# The problem:
While you copy the lines below, skip the pictures and keep the rest exact.

# Raw data:
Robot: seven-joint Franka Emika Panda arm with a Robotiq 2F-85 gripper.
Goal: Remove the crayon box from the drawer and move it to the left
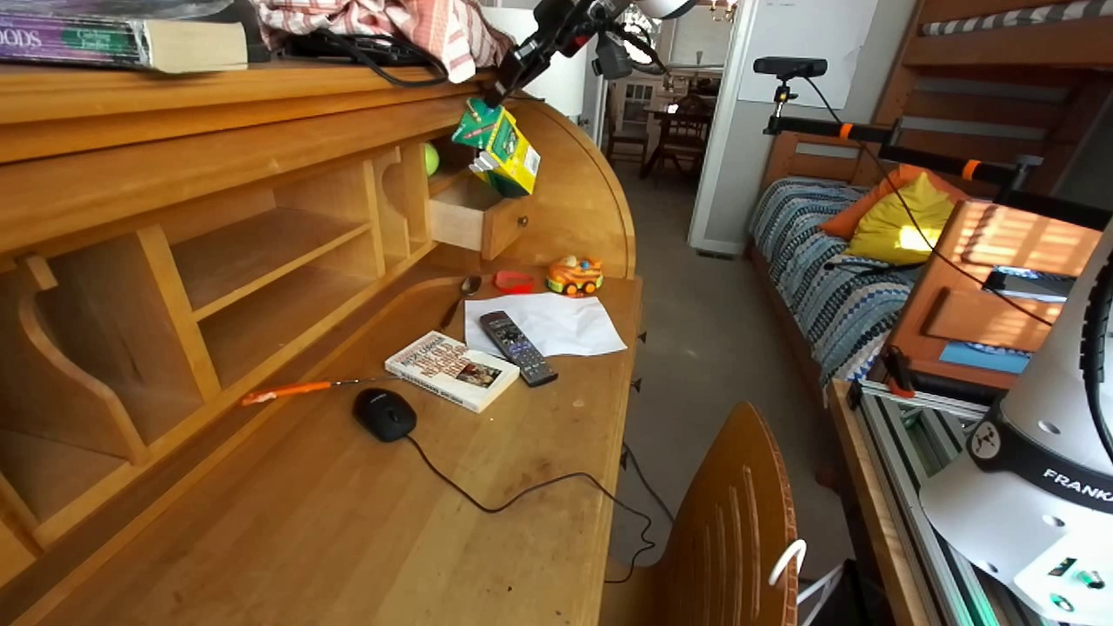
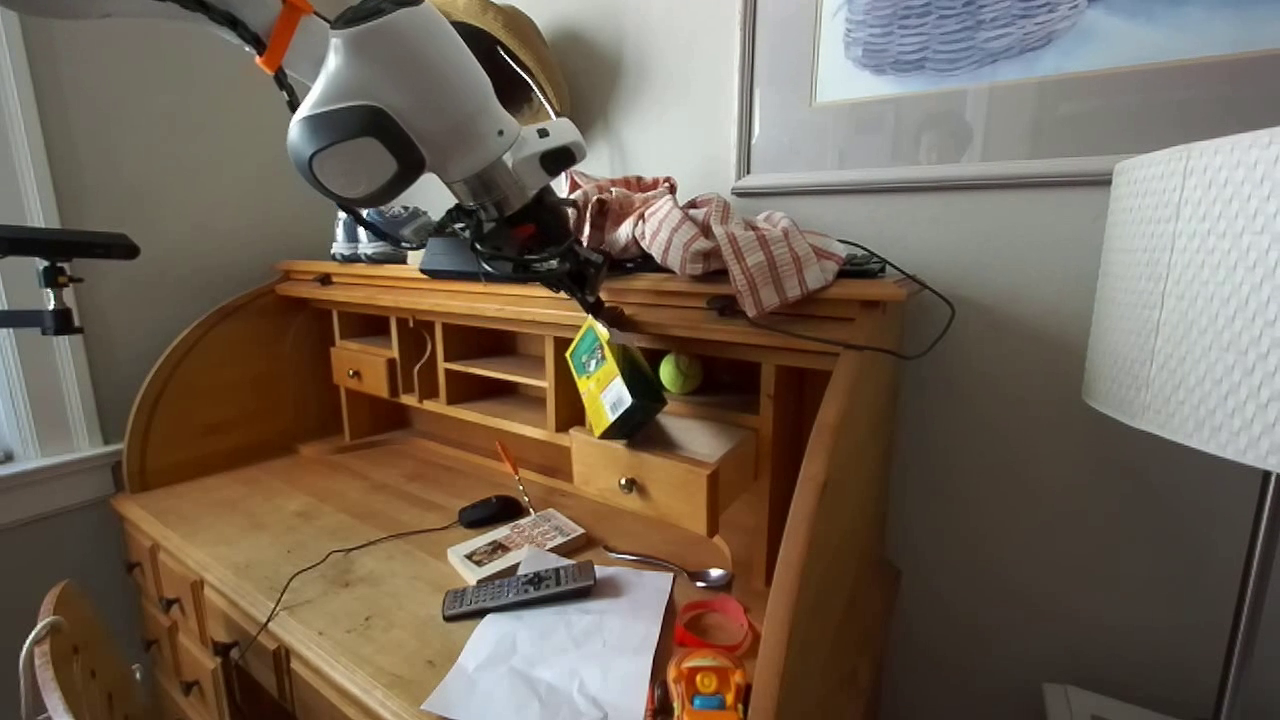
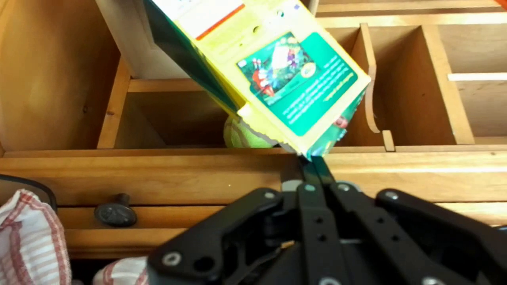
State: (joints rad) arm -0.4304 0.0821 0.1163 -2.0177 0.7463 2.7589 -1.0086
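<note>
The green and yellow crayon box hangs tilted from my gripper, above the open drawer. It also hangs there in an exterior view. My gripper is shut on a corner of the box's flap end. In the wrist view the fingertips are together at the corner of the crayon box. The pale tan drawer is pulled out on the desk's organiser and shows in an exterior view. The box covers part of the drawer in the wrist view.
A tennis ball sits in the pigeonhole above the drawer. The desk's top ledge is close to the gripper. A remote, book, mouse, paper, spoon and toy car lie on the desk.
</note>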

# Output for this exercise:
Robot: seven-joint Franka Emika Panda arm with a Robotiq 2F-85 gripper.
Goal: Remove the crayon box from the drawer and move it to the left
State: (joints rad) arm -0.4304 0.0821 0.1163 -2.0177 0.7463 2.7589 -1.0086
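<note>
The green and yellow crayon box hangs tilted from my gripper, above the open drawer. It also hangs there in an exterior view. My gripper is shut on a corner of the box's flap end. In the wrist view the fingertips are together at the corner of the crayon box. The pale tan drawer is pulled out on the desk's organiser and shows in an exterior view. The box covers part of the drawer in the wrist view.
A tennis ball sits in the pigeonhole above the drawer. The desk's top ledge is close to the gripper. A remote, book, mouse, paper, spoon and toy car lie on the desk.
</note>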

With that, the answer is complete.